La calma del ciberespacio se ha roto con un estruendo que resuena en los centros de datos globales y hasta las oficinas de Wall Street.

Anthropic, la firma que siempre ha llevado la bandera de la «IA constitucional» y la seguridad,  revelo por accidente que estaba construyendo un gigante demasiado peligroso para caminar libre entre nosotros.

Su nombre como ya sabemos es Claude Mythos, un modelo de lenguaje con una capacidad de sanación —y de destrucción—, tan vasta que su lanzamiento al público ha sido cancelado indefinidamente.

La historia de Mythos es la crónica de cómo el tiempo, en el mundo de la ciberseguridad, ha dejado de existir tal como lo conocíamos.

— Es una locura —comento como ingeniero de seguridad mientras analizo los reportes del Project Glasswing—.

Mythos encuentra fallos y entiende la arquitectura del software mejor que quienes lo escribieron hace tres décadas.

El modelo ha demostrado ser capaz de identificar y explotar de forma autónoma vulnerabilidades zero-day en el núcleo del sistema operativo Linux y en los navegadores más utilizados del planeta.

En una prueba que ha dejado gélida a la comunidad de ciberseguridad, Mythos redescubrió una vulnerabilidad crítica en OpenBSD que había permanecido oculta durante 27 años.

Lo que a equipos de élite humana les toma meses de ingeniería inversa, a esta inteligencia le toma minutos de «reflexión».

Ante este poder, Anthropic ha tomado una decisión sin precedentes.

En lugar de una API abierta, ha creado una coalición cerrada conformada por Amazon Web Services, Google, Microsoft, Apple, NVIDIA y J.P. Morgan, entre los pocos elegidos que ya tienen acceso a Mythos bajo el Project Glasswing.

Anthropic ha destinado 100 millones de dólares en créditos para que estos gigantes, junto con organizaciones como la Linux Foundation, utilicen el modelo para parchear el mundo antes de que el «genio» escape de la lámpara.

Sin duda, la ventana entre el descubrimiento de una vulnerabilidad y su explotación activa ha colapsado, como lo advierte el CTO de CrowdStrike.

Ya no hablamos de días para parchear; estamos hablando de minutos, lo que seria metafóricamente que, si no tienes una IA defendiéndote, estás peleando una guerra nuclear con palos y piedras.

Eso si, incluso los dioses digitales sangran.

Mientras Anthropic pregona la omnipotencia de Mythos, la realidad les dio un golpe de humildad el mes pasado.

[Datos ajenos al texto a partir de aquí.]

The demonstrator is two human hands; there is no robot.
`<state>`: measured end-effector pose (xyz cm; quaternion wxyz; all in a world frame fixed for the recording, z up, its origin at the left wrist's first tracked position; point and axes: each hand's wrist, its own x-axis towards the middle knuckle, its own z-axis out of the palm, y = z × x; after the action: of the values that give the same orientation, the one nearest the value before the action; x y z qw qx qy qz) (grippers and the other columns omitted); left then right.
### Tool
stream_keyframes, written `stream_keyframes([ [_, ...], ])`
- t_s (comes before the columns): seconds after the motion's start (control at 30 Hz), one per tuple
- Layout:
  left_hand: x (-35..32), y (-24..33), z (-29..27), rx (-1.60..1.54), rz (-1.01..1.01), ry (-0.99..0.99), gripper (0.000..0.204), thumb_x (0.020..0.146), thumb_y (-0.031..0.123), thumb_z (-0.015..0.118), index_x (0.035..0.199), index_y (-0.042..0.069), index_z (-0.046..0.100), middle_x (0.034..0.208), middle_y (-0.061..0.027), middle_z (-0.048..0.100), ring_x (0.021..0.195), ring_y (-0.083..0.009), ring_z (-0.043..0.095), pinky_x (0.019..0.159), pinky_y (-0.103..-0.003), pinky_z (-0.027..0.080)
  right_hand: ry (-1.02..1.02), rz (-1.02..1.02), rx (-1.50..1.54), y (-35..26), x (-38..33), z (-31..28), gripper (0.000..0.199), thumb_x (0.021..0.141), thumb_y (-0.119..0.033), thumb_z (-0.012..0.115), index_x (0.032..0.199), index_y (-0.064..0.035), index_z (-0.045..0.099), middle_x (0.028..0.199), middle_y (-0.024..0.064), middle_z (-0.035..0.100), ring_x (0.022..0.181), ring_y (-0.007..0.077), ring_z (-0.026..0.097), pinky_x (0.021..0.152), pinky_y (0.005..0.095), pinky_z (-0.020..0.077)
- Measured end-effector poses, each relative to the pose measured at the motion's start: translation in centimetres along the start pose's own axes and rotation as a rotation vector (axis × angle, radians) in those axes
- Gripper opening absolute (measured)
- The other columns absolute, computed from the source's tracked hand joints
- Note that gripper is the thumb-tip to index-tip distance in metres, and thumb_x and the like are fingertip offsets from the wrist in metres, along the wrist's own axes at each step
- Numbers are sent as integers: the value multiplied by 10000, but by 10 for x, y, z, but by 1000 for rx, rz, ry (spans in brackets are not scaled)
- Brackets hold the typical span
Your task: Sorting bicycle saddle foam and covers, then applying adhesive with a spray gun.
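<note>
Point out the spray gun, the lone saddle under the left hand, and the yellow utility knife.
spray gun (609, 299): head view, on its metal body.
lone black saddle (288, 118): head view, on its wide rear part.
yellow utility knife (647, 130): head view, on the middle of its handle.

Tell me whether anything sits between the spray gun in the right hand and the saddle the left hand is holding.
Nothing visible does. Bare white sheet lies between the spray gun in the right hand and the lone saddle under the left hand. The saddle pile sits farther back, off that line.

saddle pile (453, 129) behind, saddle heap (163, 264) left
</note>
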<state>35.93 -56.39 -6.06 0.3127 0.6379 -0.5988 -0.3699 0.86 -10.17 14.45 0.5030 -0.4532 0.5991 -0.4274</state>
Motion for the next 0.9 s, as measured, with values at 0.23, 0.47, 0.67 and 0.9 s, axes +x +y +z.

Por un error humano casi mundano —una falla en el empaquetado de archivos en un repositorio público—, la empresa expuso más de 2,000 archivos del código fuente de Claude Code.

Puedes tener el algoritmo más avanzado de la historia, pero un descuido en la gestión básica de archivos puede dejarte desnudo ante el mundo. En los foros de seguridad se bromean con cierta frustración y amargura que, «si a los arquitectos de Mythos les roban el código por un error de empaquetamiento, a las empresas comunes nos van a quitar hasta el reloj analógico Casio de la muñeca«.

El peligro real no es solo Mythos, también lo es el rastro de software antiguo y sin auditar sobre el que corre la economía global.

El ERP que gestiona tus inventarios, el SaaS de facturación o el software de nómina suelen ser cajas negras de código heredado. Mythos ha demostrado que puede entrar en esas cajas y encontrar llaves maestras en segundos.

El riesgo latente es que, tarde o temprano, estas capacidades filtrarán hacia el mercado negro o serán replicadas por actores estatales.

Cuando eso ocurra, cualquier empresa que NO TENGA un inventario riguroso de su software de terceros y un equipo de respuesta rápida será, sencillamente, una estadística más.

Si Señores y Señoras, hemos entrado oficialmente en la era de la transparencia forzada por IA.

Ya no existe la seguridad basada en que «nadie encontrará ese error en el código«, Claude Mythos ha demostrado que el código es cristalino para una inteligencia de su calibre.

Este hito, a mi parecer no busca infundir miedo a la IA, busca que entendamos la urgencia de la seguridad cognitiva.

La ciberseguridad no es un departamento de soporte en el sótano o tras bambalinas en el fondo de la estructura organizacional; es el sistema inmunológico vital de cualquier organización.

Reflexionemos en que los ataques se mueven a la velocidad del pensamiento sintético.

Nuestra única defensa real es la visibilidad total de tu infraestructura y la humildad de reconocer que nadie es invulnerable. La acción fundamental aquí es; si sabes o si no sabes que tu software tiene fallos y si tienes o no las herramientas para encontrarlos, antes de que la IA de alguien más lo haga por ti.